#### YOUR ASSIGNMENT:
Identify and copy all lines of the material where the string "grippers" is found.
START INFORMATION SUPPLIED
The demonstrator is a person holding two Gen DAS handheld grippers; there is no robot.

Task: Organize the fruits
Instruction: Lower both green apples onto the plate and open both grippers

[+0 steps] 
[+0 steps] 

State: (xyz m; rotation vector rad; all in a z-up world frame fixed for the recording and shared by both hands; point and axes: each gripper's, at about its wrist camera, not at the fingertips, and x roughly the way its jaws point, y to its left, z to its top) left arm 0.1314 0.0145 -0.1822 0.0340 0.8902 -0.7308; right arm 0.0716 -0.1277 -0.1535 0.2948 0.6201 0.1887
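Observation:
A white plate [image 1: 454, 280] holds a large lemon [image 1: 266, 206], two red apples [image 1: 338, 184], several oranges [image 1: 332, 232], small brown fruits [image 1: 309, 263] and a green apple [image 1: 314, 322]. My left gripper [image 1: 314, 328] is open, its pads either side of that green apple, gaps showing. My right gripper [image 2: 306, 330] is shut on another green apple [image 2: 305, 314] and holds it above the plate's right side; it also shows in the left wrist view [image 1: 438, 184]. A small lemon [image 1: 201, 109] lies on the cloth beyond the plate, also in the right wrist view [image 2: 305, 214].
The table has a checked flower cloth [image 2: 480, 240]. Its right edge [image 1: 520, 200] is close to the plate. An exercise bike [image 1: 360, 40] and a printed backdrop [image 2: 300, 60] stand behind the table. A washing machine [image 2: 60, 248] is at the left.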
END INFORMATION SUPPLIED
#### YOUR SOLUTION:
The demonstrator is a person holding two Gen DAS handheld grippers; there is no robot.
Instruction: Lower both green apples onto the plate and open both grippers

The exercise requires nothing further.